Data Start Marker

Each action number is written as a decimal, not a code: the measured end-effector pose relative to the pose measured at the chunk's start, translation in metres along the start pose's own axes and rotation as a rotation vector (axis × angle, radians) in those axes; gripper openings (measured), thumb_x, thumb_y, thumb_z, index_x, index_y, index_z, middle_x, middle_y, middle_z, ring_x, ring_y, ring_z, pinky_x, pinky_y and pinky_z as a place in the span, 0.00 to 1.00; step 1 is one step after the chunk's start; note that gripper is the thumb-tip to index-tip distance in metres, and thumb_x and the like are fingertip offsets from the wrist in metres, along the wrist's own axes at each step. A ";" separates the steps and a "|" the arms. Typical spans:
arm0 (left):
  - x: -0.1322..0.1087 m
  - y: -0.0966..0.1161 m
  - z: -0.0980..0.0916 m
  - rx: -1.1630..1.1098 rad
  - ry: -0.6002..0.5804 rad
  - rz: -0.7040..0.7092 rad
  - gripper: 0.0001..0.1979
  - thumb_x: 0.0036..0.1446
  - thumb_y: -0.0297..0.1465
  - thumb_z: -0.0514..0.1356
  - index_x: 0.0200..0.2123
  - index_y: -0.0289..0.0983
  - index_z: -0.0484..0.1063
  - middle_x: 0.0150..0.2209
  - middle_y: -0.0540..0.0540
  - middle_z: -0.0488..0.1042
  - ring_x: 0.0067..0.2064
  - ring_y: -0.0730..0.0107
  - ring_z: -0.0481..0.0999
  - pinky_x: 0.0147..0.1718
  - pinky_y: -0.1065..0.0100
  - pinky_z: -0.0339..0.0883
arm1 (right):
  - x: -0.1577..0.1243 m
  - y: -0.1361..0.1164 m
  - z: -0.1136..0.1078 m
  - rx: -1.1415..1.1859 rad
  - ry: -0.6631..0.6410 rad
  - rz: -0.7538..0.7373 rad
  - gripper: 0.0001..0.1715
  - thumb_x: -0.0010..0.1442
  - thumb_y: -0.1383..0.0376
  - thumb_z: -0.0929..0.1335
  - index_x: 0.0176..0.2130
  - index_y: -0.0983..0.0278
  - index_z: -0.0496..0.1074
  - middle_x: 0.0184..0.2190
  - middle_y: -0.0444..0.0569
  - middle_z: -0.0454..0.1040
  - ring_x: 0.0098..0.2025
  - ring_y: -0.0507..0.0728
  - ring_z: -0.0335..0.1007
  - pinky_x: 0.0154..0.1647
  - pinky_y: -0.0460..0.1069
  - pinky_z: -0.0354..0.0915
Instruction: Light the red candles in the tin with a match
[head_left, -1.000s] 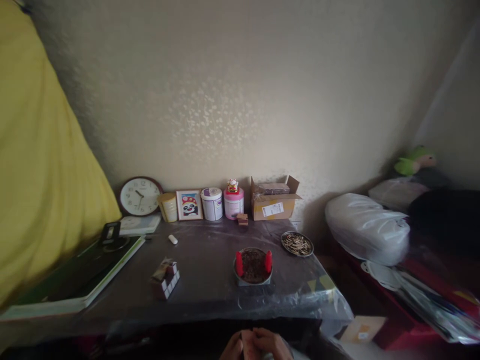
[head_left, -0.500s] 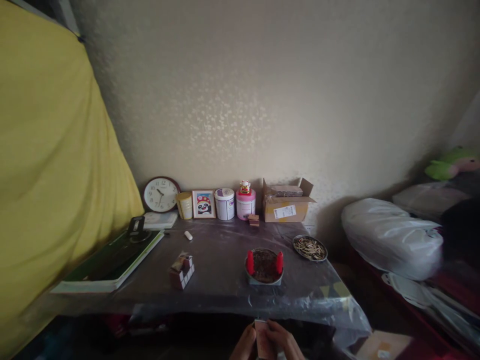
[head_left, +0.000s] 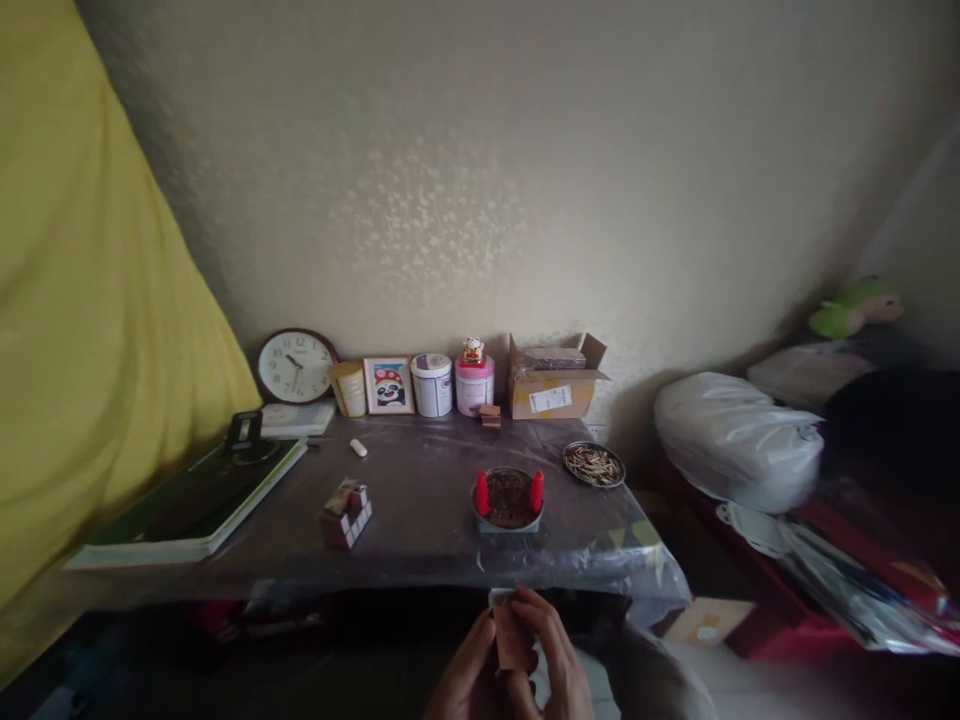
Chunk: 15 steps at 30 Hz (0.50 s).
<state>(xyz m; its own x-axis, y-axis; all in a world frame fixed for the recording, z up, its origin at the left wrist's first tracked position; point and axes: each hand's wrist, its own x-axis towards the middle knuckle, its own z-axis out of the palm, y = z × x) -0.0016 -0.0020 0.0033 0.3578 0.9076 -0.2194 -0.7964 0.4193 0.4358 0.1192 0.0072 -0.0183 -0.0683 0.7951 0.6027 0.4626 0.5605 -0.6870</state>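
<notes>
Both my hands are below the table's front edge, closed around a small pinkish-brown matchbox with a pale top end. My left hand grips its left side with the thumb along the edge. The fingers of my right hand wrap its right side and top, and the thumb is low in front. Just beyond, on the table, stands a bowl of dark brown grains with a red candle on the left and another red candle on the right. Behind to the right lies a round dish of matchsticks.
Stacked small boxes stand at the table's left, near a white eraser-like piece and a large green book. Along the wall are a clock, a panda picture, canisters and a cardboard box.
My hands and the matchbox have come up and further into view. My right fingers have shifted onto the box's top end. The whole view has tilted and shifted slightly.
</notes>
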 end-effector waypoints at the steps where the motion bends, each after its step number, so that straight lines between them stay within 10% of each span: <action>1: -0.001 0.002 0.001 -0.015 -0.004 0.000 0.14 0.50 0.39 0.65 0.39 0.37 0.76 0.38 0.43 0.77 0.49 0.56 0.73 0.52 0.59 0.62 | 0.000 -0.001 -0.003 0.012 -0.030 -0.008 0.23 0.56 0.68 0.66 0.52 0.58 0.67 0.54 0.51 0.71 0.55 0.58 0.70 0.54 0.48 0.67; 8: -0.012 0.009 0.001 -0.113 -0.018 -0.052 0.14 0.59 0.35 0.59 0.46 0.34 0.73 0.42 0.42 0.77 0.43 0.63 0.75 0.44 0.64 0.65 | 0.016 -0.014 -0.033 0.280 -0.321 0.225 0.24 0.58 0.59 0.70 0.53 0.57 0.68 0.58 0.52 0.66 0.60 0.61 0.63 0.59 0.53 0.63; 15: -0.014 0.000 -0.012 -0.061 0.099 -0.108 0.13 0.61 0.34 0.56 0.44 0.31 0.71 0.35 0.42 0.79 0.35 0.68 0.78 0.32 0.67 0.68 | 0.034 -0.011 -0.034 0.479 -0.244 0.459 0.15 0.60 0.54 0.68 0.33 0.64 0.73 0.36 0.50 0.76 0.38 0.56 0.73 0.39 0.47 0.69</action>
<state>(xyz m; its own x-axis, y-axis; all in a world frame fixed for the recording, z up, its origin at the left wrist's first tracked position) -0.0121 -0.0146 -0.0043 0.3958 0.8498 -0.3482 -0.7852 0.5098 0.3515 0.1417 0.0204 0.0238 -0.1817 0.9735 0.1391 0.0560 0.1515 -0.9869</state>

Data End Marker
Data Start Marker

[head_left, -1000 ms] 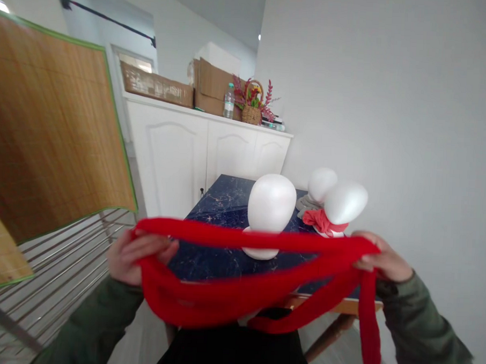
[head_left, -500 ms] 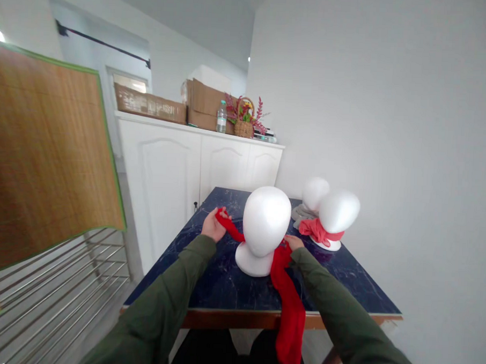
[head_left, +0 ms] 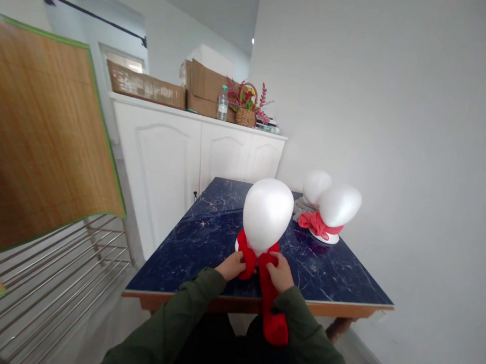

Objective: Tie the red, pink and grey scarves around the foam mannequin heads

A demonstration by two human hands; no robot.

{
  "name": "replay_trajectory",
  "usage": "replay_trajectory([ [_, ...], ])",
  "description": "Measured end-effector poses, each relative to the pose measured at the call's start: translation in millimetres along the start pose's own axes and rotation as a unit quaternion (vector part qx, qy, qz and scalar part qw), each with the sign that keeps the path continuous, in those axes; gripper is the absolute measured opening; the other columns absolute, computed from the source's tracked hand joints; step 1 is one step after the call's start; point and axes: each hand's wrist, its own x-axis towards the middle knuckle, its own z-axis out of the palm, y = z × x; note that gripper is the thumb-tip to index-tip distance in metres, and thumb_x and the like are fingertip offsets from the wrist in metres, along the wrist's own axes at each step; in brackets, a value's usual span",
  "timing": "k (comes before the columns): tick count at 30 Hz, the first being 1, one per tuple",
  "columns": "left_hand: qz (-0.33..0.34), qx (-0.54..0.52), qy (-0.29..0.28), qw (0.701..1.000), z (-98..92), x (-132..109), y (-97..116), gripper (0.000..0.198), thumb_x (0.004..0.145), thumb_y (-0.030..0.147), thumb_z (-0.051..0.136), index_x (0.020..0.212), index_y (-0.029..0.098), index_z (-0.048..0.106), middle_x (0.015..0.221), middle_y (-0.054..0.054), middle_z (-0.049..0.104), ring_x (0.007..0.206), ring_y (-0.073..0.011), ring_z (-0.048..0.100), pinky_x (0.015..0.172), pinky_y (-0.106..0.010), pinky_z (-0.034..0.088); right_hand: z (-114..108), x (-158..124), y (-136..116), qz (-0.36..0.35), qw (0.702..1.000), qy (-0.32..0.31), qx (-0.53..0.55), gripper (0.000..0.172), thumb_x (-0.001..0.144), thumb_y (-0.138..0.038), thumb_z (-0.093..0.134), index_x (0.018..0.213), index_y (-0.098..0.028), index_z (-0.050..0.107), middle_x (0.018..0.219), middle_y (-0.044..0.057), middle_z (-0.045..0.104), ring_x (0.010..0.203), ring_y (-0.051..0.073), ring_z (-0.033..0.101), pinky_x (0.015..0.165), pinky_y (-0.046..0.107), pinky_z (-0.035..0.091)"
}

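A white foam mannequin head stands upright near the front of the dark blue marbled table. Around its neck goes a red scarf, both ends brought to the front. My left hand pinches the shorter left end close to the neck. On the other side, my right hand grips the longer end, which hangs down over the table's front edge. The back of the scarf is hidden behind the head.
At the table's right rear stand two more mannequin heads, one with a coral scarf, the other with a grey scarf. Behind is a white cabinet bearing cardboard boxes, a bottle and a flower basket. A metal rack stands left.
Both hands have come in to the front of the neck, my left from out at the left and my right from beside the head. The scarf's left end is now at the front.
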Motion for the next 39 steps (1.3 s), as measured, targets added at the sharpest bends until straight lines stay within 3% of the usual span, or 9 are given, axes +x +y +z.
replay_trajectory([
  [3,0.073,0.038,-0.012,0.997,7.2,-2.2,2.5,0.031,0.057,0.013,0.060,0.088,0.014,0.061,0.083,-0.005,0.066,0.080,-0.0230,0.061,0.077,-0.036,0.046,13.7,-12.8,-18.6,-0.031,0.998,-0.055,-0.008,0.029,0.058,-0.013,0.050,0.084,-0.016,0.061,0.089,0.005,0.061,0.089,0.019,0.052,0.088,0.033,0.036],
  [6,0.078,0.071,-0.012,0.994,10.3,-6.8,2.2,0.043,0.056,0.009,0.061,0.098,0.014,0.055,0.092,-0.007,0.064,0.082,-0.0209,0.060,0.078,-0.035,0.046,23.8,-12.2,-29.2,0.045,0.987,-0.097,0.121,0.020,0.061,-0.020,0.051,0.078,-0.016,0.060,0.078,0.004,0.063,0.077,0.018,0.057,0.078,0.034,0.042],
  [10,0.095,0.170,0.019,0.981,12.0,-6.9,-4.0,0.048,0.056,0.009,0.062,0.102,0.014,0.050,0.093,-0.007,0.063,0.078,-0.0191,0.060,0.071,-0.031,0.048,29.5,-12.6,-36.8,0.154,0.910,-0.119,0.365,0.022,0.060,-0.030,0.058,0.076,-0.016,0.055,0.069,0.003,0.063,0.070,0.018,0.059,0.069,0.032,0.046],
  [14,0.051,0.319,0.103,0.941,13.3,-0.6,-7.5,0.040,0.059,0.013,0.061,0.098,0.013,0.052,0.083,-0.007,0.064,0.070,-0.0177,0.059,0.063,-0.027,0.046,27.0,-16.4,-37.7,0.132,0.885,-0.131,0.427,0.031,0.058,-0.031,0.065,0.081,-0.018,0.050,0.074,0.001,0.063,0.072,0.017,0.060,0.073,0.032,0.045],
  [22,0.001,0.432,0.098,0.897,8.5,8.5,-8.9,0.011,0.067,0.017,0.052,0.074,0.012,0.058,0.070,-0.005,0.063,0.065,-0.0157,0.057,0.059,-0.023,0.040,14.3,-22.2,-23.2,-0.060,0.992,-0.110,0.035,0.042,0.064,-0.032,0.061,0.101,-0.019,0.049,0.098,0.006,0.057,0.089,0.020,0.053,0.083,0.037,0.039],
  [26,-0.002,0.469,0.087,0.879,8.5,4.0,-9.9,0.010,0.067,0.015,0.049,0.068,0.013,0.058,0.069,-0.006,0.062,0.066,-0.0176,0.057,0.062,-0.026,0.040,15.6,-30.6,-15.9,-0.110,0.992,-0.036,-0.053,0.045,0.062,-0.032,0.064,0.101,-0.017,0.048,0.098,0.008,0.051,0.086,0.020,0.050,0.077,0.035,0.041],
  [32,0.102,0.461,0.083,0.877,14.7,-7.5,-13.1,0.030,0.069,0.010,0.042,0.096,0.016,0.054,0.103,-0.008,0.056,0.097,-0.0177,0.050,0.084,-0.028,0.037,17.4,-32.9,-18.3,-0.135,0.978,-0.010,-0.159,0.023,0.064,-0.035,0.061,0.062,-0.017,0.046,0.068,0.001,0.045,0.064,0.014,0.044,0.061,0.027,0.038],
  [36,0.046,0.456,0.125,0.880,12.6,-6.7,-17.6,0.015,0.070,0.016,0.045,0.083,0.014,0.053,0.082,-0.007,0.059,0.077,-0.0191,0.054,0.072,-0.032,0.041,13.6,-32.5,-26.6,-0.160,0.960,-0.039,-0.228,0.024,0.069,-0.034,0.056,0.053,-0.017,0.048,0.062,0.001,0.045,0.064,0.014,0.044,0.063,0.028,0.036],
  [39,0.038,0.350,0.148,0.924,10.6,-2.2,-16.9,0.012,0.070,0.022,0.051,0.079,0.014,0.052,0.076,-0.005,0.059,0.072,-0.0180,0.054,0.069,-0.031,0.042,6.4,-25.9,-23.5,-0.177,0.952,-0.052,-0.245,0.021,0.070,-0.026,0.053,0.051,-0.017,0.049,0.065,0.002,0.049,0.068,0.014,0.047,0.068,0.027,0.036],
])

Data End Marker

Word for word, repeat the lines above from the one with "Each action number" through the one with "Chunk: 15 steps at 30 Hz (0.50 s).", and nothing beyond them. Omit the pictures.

Output for this exercise:
Each action number is written as a decimal, not a code: the measured end-effector pose relative to the pose measured at the chunk's start, translation in metres along the start pose's own axes and rotation as a rotation vector (axis × angle, radians) in those axes; gripper openings (measured), thumb_x, thumb_y, thumb_z, index_x, index_y, index_z, middle_x, middle_y, middle_z, ring_x, ring_y, ring_z, pinky_x, pinky_y and pinky_z as a place in the span, 0.00 to 1.00; step 1 is one step after the chunk's start; note that gripper is the thumb-tip to index-tip distance in metres, and thumb_x and the like are fingertip offsets from the wrist in metres, along the wrist's own axes at each step. A ";" separates the steps and a "|" the arms. Typical spans:
arm0 (left):
  - x: -0.1322..0.1087 m
  - y: -0.0966..0.1161 m
  - z: -0.0980..0.0916 m
  - rx: -1.1630..1.1098 rad
  - ry: -0.6002..0.5804 rad
  - rz: -0.7040..0.7092 rad
  - gripper: 0.0001..0.1979
  - thumb_x: 0.0036..0.1446
  - thumb_y: -0.0297..0.1465
  - thumb_z: -0.0514..0.1356
  - index_x: 0.0200..0.2123
  - index_y: -0.0289..0.0983
  - index_z: -0.0484..0.1063
  - middle_x: 0.0150..0.2209
  - middle_y: -0.0540..0.0540
  - middle_z: -0.0488..0.1042
  - ring_x: 0.0067..0.2064
  - ring_y: -0.0730..0.0107
  - ring_z: -0.0481..0.0999
  - pinky_x: 0.0147..0.1718
  - pinky_y: -0.1065..0.0100
  - pinky_z: -0.0339..0.0883
arm1 (right):
  - x: -0.1577..0.1243 m
  - y: -0.1361..0.1164 m
  - z: -0.1136..0.1078 m
  - rx: -1.1415..1.1859 rad
  - ry: -0.6631..0.6410 rad
  - rz: -0.7538..0.7373 rad
  - gripper: 0.0001..0.1715
  - thumb_x: -0.0010..0.1442
  - thumb_y: -0.1383..0.0376
  - thumb_z: -0.0929..0.1335
  - index_x: 0.0176..0.2130
  - index_y: -0.0983..0.0278
  - index_z: -0.0496..0.1074
  - middle_x: 0.0184..0.2190
  - middle_y: -0.0444..0.0569
  - middle_z: -0.0454..0.1040
  - ring_x: 0.0098..0.2025
  - ring_y: -0.0507..0.0728
  - ring_z: -0.0335..0.1007
  - pinky_x: 0.0154..0.1647
  - pinky_y: -0.0460..0.1069
  - pinky_z: -0.0354..0.0915
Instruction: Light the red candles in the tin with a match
[head_left, -1.000s] 
[head_left, -0.500s] 
[head_left, +0.000s] 
Chunk: 15 steps at 30 Hz (0.50 s).

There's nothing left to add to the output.